Hard to believe now, but ballet once had an intellectual constituency, an arty swank. The postwar exuberance of the mid-forties had carried all of the arts along on its dolphin crest, from painting to theater to music composing to fiction to poetry. “Even in ballet, previously hardly known, we were preeminent,” observed Gore Vidal. (No stranger to the dance wings, Vidal had pseudonymously authored a murder mystery called Death in the Fifth Position, in which his sleuth “keeps one entrechat ahead of the police in their heavy-footed search for the killer.”) Although Vidal brackets this golden age in the brief span from VJ Day in 1945 to the commencement of the Korean War, its glamorous legs stretched longer than that, long enough to bask in the glow of Camelot. Jacqueline Kennedy took ballet lessons at the old Metropolitan Opera House, hosted evenings at the White House where the invited guests included Stravinsky and Balanchine (indeed, Balanchine was the first guest invited to the Kennedy White House), and today has one of New York’s leading ballet schools posthumously named in her honor. In his journal The Sixties, Edmund Wilson, the closest thing American literary criticism would ever have to Dr. Johnson in a Panama hat, records a gala evening in the mid-sixties:

Elena [Wilson’s wife] and I went to New York May 19 and attended the first night, on the 20th, of [the composer Nicolas] Nabokov’s Don Quixote ballet. Balanchine danced, or rather mimed, the title role, appearing for the first time in years and probably the last time in the night.
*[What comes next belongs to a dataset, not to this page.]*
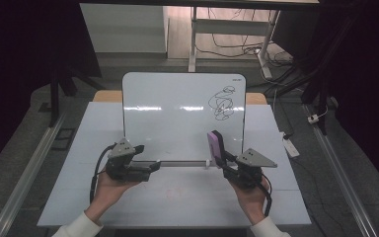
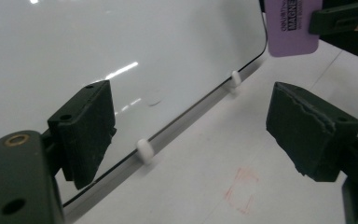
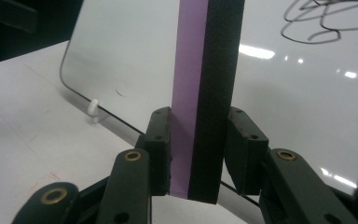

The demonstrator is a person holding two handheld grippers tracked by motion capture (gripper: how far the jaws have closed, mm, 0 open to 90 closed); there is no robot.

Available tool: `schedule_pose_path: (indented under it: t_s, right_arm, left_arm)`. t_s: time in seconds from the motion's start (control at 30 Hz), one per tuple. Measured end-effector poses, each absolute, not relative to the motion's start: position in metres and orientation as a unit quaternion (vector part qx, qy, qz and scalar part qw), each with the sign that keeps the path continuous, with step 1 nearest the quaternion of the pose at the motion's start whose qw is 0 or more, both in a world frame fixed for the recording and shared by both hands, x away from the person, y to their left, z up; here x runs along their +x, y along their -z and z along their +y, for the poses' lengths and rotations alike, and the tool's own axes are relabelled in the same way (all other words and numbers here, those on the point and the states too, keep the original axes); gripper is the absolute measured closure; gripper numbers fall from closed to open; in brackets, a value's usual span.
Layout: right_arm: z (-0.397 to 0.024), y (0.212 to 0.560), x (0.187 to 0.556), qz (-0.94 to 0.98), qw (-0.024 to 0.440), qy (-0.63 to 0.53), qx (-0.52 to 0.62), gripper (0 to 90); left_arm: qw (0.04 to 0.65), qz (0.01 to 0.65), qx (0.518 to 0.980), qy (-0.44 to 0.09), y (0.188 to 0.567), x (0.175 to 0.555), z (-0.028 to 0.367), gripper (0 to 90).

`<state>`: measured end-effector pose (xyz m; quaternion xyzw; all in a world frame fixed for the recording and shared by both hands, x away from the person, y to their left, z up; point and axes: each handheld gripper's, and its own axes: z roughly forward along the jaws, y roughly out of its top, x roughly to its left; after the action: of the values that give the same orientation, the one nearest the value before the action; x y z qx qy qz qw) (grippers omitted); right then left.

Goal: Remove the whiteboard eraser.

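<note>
High view. A whiteboard (image 1: 177, 118) stands propped on the table (image 1: 79, 197), with a black scribble (image 1: 222, 103) at its upper right. Your right gripper (image 1: 225, 160) holds the purple-backed eraser (image 1: 215, 144) upright before the board's lower right, well below the scribble. Your left gripper (image 1: 150, 166) lies at the board's lower left edge.

Left gripper view. Your jaws stand wide apart, empty, either side of the board's bottom edge and a white support peg (image 2: 144, 150).

Right gripper view. Your jaws are clenched on the eraser (image 3: 205, 84) near its lower end; its long axis rises vertically, felt face to your right. Judged light and stiff-backed with a soft pad, it should tolerate firm side pressure; a mid-length hold would probably resist twisting better.
</note>
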<state>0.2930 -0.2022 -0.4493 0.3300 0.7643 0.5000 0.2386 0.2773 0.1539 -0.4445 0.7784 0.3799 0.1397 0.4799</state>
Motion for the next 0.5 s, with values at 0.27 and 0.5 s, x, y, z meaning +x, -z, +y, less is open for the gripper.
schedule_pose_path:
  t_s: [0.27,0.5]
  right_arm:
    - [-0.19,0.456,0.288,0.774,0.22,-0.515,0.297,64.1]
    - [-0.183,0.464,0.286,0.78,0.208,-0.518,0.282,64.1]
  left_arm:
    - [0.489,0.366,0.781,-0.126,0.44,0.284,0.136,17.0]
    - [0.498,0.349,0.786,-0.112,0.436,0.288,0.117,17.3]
It was not a very brilliant evening. Nicholas had told us beforehand that the score was made of “Ukrainian cafe music,” but there were also invoked, on occasion, Rimsky-Korsakov and Stravinsky. The end of the first act consisted of one of those varied vaudevilles that occur in Tchaikovsky’s ballets; but then the early part of the second act was a somewhat similar sequence. This broke up the dramatic line, which was not very effective anyway. Everybody was there. Nicholas had a section reserved for his friends in the middle of the first balcony: Kirstein and his brother and Mina Curtiss, Marianne Moore and John Carter were close to us. The New York Reviewers, Cartier-Bresson, and Marian Schlesinger [the then wife of the historian Arthur Schlesinger Jr.]; but the mob at the “reception” afterwards was so dense that it was impossible to talk to anybody.